The next inning, when Judge came up with the bases loaded and two out against Garrett Whitlock, a former Yankees farmhand lost in the Rule 5 draft, he popped out to second. So often for this offense, it is all or nothing.
“We’ve just got to find a way to scrape together some runs,” the Yankees’ Zack Britton said before the game. “You always talk about being able to win a game a bunch of different ways, and I think we’ve got to get back to trying to do that, trying to fight and claw for any win. It might not look pretty that day — you might not hit a home run, you might not be doing anything crazy, you might be scoring on an error and making the defense work. We’ve just got to find a different way of winning right now, and I think we can.”
Britton is a relief pitcher — he hurt his hamstring Friday and was placed on the injured list — but his point resonates. It is astounding that only the rebuilding Baltimore Orioles and Detroit Tigers have scored fewer runs per game than the Yankees, who are averaging 3.99. The Red Sox are averaging 5.01. They are imposing again after the best-timed flop in baseball history.
The Red Sox limped to a .400 winning percentage last season, earning the fourth overall choice in next month’s First-Year Player Draft. It is their highest pick since 1967, and perhaps they will use it on a future ace like the right-handers Jack Leiter or Kumar Rocker of Vanderbilt, quite a reward for two months of bad baseball in a pandemic with no fans to watch in person.
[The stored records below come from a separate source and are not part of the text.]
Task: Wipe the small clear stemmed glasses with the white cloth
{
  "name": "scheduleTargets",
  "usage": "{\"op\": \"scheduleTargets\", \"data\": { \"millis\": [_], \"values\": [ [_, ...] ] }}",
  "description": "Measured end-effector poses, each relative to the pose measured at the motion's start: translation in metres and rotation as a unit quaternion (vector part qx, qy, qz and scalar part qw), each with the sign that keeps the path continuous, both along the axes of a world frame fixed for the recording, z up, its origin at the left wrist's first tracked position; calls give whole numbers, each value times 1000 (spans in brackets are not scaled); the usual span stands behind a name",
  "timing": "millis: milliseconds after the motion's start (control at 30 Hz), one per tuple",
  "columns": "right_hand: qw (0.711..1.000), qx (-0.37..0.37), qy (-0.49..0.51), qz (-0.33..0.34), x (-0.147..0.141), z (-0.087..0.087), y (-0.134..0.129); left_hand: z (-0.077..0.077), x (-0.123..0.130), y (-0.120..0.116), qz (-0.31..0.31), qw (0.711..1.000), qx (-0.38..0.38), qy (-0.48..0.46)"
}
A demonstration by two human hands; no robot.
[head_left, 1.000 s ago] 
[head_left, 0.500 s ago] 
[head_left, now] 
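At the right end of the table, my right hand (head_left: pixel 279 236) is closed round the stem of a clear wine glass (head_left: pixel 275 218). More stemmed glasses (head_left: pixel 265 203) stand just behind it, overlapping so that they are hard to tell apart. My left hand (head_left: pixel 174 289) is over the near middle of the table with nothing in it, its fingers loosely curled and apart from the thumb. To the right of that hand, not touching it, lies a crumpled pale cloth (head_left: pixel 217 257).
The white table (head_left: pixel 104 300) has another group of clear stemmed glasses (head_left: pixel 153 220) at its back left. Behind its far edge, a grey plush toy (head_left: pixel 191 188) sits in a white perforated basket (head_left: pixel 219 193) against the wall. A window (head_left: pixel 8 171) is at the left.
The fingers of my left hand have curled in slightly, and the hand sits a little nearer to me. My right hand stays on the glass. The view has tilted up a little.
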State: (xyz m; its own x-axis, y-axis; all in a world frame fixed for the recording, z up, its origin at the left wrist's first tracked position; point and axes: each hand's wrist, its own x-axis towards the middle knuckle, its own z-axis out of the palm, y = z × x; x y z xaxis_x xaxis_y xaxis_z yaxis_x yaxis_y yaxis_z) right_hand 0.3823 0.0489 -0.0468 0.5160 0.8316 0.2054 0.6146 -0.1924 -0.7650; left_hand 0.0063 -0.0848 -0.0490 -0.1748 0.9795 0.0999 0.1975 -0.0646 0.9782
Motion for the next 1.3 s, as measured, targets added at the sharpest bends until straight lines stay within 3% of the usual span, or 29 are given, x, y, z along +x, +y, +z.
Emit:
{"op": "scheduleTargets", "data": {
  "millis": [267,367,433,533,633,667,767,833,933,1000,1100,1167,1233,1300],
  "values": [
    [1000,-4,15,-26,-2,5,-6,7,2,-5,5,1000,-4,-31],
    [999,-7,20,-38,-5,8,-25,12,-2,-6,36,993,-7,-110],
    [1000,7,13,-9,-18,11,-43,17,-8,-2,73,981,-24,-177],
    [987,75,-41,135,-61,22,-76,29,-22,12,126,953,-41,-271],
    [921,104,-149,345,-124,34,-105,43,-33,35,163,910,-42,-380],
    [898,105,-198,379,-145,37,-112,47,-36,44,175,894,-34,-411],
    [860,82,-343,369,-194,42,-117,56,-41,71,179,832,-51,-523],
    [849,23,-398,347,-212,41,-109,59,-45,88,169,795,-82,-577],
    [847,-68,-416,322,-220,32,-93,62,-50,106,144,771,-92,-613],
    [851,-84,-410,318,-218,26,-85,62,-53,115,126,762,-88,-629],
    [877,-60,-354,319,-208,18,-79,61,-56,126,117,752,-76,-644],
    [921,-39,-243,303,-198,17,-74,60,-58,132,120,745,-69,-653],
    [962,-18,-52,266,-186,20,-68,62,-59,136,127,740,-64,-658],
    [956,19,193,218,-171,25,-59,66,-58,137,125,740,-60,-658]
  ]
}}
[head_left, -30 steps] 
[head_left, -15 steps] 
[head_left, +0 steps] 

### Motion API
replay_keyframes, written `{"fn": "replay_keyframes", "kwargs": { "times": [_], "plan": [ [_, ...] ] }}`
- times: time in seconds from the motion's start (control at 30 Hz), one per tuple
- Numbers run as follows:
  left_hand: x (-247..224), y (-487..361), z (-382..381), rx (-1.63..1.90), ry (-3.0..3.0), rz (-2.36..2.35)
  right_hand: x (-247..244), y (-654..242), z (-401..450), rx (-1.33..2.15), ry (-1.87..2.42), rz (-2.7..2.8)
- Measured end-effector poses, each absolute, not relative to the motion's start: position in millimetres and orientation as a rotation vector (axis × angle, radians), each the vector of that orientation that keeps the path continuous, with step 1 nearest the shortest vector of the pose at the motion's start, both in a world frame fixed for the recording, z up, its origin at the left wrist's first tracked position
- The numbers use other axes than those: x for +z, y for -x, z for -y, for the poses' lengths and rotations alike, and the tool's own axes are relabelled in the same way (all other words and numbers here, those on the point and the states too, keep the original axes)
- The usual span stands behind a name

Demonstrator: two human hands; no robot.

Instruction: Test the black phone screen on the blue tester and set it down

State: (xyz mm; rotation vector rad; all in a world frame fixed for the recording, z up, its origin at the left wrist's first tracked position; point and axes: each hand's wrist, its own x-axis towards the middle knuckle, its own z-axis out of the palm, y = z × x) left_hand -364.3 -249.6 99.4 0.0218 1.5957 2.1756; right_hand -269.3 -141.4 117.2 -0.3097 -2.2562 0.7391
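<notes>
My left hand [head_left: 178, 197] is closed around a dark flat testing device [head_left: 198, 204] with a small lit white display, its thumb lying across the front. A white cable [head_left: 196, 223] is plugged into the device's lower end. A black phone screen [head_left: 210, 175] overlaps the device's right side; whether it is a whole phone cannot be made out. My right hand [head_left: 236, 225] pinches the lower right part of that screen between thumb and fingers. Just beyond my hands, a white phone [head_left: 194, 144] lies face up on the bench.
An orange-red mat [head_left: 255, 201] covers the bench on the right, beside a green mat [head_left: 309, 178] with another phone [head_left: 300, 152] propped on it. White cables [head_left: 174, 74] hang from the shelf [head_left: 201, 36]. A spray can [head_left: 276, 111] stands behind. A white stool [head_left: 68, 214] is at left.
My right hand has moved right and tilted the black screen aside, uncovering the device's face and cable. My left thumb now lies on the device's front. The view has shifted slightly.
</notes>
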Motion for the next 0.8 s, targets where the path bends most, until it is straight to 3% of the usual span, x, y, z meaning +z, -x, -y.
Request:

The 2020 Yankees had their typical outcome of the last two decades: a strong regular season that dissolves in the playoffs. With a 40-37 record now, they may not even get that far. As the halfway point of the 162-game schedule arrives this week, at least seven AL teams have better records than the Yankees.
“We’re in the toughest division in baseball with some really good teams that are ahead of us in the standings,” Boone said. “We’ve got to dig ourselves out, and we’ve got to be more consistent, and we’ve got to keep our foot on the gas, especially now as we start an important homestand.”
Of course, when you floor the gas pedal while stuck in a hole, all you do is spin your wheels. The Yankees are familiar with that routine: They came to Boston having won seven of nine games, and after the sweep, their assignment only gets tougher. Shohei Ohtani, in full bloom at last as a two-way star, will pitch for the Los Angeles Angels on Wednesday in the Bronx.
“That was kind of almost my trade, because I got traded over here with international signing bonus money, and I know that it was because the Yankees were really pushing for him,” said pitcher Michael King, who was traded from Miami to the Yankees, with $250,000, in 2017. “It would have been sweet to have that guy as a teammate.”
Going into Monday’s start, King was 0-4 with a 6.82 earned run average in nine career starts. Barring a trade, though, King is the Yankees’ best option in the No. 5 spot, with Corey Kluber most likely out until September with a shoulder injury, Luis Severino recovering from both Tommy John surgery and a groin strain and Deivi García struggling in the minors.
Between Cole and King in the rotation are Jameson Taillon, Domingo Germán and Jordan Montgomery, who have combined to go 9-11 with a 4.47 ERA in roughly 220 innings. They have pitched, collectively, like an average No. 4 starter.
To win with that kind of rotation, you have to bludgeon opponents. But for now it’s the other way around — and the Yankees seem to have a glass jaw.